I’m not sure how to answer your notational question, because the answer depends on whether you’re willing to replace $L$ by an intermediate entity first. Technically, $L$ can be viewed as a function from $\{1,\dots,n\}$ to the set of cellIDs. From that point of view the number that you want is $|\operatorname{ran}L|$, the cardinality of the range of $L$. But I suspect that you’d find that a bit clumsy, and it might be best simply to define your own notation, e.g., $n_C(L)$, for the number of distinct cellIDs.
Added in response to edit: @ndrizza: Technically what you’ve written isn’t right, because the terms of a sequence aren’t actually elements of a sequence, and therefore it’s not actually correct to write $c\in T^{cid}$ or $a_t^{cid}\in T$. On the other hand, your meaning is pretty clear, and I’m a bit fussier than most about notation, so it’s entirely possible that it would be acceptable for your intended audience.
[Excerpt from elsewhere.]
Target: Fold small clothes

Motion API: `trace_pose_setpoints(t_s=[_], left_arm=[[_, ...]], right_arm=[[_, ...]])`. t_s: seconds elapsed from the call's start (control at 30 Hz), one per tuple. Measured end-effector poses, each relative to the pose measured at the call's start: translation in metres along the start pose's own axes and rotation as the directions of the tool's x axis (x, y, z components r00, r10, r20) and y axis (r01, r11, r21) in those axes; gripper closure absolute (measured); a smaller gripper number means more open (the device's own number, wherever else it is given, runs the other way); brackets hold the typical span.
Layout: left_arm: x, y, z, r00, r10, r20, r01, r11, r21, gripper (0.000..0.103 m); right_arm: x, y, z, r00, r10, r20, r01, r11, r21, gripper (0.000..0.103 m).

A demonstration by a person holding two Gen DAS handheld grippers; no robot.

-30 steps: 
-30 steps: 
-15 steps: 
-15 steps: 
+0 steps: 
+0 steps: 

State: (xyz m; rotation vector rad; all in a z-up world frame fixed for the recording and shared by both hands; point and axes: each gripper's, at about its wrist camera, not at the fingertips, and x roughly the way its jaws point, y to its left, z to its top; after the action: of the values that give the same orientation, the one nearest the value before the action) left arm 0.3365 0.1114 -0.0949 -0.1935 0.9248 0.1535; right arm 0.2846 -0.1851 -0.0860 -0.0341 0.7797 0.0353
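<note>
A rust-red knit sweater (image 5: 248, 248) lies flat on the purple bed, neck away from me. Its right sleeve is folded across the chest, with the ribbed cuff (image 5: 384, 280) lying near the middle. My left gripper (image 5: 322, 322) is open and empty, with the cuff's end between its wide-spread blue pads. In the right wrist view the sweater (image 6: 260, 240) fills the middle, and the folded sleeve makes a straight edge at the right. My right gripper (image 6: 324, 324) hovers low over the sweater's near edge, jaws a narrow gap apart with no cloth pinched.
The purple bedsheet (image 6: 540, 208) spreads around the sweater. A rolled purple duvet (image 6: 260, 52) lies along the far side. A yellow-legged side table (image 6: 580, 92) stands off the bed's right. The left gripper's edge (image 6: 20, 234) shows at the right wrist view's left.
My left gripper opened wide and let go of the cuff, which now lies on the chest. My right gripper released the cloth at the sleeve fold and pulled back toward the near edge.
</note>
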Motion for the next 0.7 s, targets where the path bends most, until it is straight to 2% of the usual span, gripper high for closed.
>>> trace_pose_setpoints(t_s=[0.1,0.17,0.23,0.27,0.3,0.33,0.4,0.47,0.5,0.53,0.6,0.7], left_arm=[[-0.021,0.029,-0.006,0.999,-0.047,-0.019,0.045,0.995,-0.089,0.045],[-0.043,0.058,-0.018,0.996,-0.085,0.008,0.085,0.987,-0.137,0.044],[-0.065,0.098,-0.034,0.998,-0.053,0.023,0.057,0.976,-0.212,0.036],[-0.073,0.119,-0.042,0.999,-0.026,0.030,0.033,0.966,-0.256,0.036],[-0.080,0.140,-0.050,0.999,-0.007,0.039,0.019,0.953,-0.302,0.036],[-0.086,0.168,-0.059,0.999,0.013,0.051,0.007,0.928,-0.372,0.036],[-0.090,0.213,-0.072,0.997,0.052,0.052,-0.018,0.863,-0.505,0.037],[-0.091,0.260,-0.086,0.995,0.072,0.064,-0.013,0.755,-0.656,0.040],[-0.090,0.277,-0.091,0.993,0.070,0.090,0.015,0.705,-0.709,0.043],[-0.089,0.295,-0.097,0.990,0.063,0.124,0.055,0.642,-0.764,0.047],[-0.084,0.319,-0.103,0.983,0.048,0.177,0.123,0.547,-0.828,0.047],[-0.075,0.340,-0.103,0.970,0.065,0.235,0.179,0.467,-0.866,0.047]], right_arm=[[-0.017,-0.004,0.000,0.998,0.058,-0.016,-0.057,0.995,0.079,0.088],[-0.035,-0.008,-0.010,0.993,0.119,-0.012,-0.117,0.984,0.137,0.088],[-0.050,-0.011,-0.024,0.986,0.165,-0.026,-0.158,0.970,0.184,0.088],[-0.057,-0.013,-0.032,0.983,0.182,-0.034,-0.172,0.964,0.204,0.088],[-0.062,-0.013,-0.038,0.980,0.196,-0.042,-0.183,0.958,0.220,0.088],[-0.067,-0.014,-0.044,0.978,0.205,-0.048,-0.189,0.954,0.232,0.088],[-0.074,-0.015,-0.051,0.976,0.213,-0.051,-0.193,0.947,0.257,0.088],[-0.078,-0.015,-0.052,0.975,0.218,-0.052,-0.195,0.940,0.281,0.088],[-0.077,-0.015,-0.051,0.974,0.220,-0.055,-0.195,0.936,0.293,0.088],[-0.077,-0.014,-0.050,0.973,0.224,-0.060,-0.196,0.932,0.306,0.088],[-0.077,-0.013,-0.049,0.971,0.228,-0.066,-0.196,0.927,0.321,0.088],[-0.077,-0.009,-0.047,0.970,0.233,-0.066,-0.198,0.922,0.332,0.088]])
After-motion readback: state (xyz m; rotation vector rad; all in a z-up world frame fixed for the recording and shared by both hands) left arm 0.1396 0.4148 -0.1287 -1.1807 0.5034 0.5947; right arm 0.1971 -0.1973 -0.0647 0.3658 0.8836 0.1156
I might say something like this:

Let $a$ be an antenna sample, where $a^{cid}$ indicates the cellID and $a^{lac}$ the location area code (lac) of the antenna sample.
Let $T = \{a_{1}, a_{2}, a_{3}, a_{4}, a_{5}, ... ,a_{n}\}$ be a logtrace containing a finite sequence of antenna samples $a$ submitted within a time window, and $T^{cid}$ be the corresponding finite sequence of cellIDs $a^{cid}$. Let $C_T$ be the set of distinct cellIDs in $T^{cid}$; then $|C_T|$ is the number of distinct cellIDs occurring in $T$.

A: From a formal point of view, as sets $\{1,1,2\}=\{1,2\}$, since $A=B$ means $x\in A\iff x\in B$. You can simply use $|A|$ to denote the number of (distinct) elements in a finite set $A$. Hence $|\{1,1,2\}|=|\{1,2\}|=2$.